EXERCISE INSTRUCTIONS: Which of the lines below hold the word "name"? Pull each of them out.
Top of RECORDS SUPPLIED
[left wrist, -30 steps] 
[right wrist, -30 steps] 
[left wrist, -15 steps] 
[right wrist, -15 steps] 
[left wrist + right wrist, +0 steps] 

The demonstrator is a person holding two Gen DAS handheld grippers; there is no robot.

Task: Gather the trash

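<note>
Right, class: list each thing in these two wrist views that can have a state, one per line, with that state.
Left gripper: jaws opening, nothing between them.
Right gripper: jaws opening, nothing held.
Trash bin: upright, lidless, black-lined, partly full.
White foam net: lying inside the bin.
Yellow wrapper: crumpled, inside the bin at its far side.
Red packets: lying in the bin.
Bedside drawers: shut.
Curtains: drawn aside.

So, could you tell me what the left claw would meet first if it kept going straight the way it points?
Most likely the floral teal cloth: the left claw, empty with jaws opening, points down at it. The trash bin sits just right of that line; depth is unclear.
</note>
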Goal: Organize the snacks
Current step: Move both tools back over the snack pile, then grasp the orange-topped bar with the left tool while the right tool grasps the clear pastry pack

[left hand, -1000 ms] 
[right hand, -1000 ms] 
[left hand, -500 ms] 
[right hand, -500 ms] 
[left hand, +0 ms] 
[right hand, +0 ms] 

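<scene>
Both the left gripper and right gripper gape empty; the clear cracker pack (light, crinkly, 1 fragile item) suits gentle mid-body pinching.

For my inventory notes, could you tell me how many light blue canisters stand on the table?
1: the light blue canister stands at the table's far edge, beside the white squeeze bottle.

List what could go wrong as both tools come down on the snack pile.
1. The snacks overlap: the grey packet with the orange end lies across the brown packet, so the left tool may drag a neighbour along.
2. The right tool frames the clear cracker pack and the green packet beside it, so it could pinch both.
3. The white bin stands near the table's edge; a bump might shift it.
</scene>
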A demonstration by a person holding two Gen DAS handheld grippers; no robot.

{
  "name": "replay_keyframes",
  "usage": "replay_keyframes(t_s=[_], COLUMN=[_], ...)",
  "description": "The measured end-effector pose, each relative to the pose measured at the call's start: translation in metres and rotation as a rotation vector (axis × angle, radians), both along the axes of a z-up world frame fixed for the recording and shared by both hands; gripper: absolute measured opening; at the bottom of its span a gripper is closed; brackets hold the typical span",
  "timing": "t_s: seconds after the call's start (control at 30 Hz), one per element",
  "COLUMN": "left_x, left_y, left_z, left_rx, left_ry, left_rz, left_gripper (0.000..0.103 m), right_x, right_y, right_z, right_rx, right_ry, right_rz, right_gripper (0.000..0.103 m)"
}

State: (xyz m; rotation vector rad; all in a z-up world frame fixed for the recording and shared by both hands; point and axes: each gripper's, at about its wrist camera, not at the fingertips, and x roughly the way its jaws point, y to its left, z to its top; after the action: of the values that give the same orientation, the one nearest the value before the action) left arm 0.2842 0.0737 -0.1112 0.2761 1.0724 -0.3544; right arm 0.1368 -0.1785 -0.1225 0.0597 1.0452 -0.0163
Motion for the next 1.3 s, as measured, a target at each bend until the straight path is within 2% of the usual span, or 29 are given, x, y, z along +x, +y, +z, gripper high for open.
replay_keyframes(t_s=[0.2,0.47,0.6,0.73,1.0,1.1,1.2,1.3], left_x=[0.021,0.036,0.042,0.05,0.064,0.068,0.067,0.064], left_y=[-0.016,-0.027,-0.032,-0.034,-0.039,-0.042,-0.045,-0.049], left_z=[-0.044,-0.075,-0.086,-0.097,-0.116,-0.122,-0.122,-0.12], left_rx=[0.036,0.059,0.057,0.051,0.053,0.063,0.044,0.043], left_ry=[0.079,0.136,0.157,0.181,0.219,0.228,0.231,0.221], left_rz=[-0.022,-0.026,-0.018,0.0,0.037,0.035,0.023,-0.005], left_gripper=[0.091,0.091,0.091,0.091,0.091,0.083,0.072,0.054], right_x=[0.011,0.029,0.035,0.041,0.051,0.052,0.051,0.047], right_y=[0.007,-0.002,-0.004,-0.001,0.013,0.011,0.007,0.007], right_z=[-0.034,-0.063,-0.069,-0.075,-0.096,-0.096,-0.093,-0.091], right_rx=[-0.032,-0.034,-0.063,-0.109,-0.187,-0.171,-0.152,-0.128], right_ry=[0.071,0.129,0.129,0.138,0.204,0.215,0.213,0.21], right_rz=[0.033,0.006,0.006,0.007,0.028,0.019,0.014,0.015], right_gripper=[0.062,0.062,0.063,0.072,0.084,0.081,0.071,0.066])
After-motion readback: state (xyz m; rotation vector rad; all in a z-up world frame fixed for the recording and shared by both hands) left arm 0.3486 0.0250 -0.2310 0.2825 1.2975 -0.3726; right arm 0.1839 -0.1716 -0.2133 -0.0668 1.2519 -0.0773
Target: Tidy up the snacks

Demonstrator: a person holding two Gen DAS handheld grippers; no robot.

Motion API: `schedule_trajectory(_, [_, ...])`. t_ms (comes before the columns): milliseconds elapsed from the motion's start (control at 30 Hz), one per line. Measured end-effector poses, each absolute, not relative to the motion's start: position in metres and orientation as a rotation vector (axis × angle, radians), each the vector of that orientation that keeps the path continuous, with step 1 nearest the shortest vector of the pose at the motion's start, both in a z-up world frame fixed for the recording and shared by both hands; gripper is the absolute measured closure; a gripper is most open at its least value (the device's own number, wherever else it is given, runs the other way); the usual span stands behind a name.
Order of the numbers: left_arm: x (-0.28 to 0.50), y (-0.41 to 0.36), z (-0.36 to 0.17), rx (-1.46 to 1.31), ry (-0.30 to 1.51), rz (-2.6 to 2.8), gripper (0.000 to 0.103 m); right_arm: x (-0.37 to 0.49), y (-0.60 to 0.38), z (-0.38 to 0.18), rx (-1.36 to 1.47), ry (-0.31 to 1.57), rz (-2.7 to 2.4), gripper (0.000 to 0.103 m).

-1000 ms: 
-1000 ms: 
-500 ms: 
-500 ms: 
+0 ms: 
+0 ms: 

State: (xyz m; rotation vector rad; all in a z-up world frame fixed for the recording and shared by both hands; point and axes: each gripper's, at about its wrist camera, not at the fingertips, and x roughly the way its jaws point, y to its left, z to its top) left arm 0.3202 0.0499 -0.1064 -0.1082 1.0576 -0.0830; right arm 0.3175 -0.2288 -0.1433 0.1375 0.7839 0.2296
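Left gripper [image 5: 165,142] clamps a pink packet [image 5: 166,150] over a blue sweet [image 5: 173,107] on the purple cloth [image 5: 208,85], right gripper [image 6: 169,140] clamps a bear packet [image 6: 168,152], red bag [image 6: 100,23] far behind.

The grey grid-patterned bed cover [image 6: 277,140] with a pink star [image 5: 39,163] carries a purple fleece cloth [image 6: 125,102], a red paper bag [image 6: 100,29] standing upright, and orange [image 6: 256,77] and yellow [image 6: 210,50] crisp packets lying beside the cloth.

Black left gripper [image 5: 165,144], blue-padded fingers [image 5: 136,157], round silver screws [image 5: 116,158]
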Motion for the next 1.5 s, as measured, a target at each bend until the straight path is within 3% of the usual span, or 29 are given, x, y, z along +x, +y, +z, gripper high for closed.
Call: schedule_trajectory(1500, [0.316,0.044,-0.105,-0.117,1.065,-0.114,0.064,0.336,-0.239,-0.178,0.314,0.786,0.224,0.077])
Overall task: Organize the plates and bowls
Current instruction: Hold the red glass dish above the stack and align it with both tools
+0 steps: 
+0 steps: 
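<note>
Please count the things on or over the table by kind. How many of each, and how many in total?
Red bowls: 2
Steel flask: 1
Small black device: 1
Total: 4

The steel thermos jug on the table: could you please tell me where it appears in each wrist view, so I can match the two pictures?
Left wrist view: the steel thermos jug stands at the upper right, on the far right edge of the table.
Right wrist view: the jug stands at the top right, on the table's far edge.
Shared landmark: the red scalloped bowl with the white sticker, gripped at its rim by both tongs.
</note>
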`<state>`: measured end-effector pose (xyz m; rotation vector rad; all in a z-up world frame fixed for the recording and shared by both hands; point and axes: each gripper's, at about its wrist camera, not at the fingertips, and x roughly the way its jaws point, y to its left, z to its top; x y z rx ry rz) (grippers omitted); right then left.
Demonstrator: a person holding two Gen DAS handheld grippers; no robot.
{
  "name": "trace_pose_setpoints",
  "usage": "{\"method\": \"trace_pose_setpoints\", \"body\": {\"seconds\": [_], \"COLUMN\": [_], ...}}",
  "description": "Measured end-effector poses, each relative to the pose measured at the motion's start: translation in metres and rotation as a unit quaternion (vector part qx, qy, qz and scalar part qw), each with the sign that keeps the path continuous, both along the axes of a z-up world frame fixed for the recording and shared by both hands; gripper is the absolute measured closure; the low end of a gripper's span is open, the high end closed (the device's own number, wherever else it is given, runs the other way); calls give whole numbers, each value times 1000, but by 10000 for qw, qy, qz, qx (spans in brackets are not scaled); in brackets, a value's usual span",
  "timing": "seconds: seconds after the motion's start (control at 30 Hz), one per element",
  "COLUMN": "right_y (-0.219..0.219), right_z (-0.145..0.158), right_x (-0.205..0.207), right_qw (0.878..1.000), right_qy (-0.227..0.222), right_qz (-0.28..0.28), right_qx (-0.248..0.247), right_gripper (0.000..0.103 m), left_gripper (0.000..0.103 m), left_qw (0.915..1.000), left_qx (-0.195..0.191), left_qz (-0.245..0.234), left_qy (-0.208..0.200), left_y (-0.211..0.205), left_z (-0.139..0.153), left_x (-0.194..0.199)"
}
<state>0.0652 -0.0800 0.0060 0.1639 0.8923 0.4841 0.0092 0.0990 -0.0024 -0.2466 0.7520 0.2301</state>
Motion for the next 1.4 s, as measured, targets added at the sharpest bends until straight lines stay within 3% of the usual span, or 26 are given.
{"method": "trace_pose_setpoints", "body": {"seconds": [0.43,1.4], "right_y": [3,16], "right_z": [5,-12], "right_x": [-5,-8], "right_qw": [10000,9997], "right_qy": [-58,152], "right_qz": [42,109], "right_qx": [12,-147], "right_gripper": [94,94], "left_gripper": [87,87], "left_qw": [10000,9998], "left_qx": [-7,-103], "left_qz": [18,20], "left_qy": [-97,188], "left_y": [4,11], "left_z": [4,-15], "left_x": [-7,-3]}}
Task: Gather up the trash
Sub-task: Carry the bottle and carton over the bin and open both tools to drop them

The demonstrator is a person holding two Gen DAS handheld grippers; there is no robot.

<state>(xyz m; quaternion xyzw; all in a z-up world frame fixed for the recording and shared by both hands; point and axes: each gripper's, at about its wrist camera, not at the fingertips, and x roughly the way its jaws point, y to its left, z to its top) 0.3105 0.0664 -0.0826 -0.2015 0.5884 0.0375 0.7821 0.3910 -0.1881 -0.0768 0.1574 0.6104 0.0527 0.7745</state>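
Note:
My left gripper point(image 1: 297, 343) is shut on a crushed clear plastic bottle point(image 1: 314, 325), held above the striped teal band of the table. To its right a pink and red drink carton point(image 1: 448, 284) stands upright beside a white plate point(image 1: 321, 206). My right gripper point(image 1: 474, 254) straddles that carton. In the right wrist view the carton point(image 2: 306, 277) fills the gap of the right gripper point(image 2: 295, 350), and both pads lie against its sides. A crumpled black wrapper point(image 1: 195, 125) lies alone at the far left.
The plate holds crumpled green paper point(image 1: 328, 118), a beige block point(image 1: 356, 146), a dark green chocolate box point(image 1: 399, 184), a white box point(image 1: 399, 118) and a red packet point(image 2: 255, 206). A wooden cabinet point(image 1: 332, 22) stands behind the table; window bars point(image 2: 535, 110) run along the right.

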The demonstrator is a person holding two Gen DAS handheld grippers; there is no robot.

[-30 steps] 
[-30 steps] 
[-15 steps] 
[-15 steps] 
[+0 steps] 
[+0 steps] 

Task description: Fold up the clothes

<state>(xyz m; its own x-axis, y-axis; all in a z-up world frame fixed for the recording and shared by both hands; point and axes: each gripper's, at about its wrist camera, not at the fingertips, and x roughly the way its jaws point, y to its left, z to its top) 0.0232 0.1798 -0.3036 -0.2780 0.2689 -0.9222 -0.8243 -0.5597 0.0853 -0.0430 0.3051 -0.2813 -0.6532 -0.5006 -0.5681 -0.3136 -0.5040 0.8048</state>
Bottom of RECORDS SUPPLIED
RESULT OF THIS EXERCISE:
  "name": "replay_keyframes",
Motion API: `schedule_trajectory(_, [_, ...])`. t_ms (comes before the columns): milliseconds elapsed from the motion's start (control at 30 Hz), one per line. Measured end-effector poses, each absolute, not relative to the motion's start: position in metres and orientation as a rotation vector (axis × angle, radians), each the vector of that orientation that keeps the path continuous, with step 1 nearest the shortest vector of the pose at the motion's start, both in a z-up world frame fixed for the recording and shared by both hands; gripper is the absolute measured closure; a gripper is most open at its least value (the device's own number, wherever else it is given, runs the other way); the usual span stands behind a name.
  "name": "trace_pose_setpoints",

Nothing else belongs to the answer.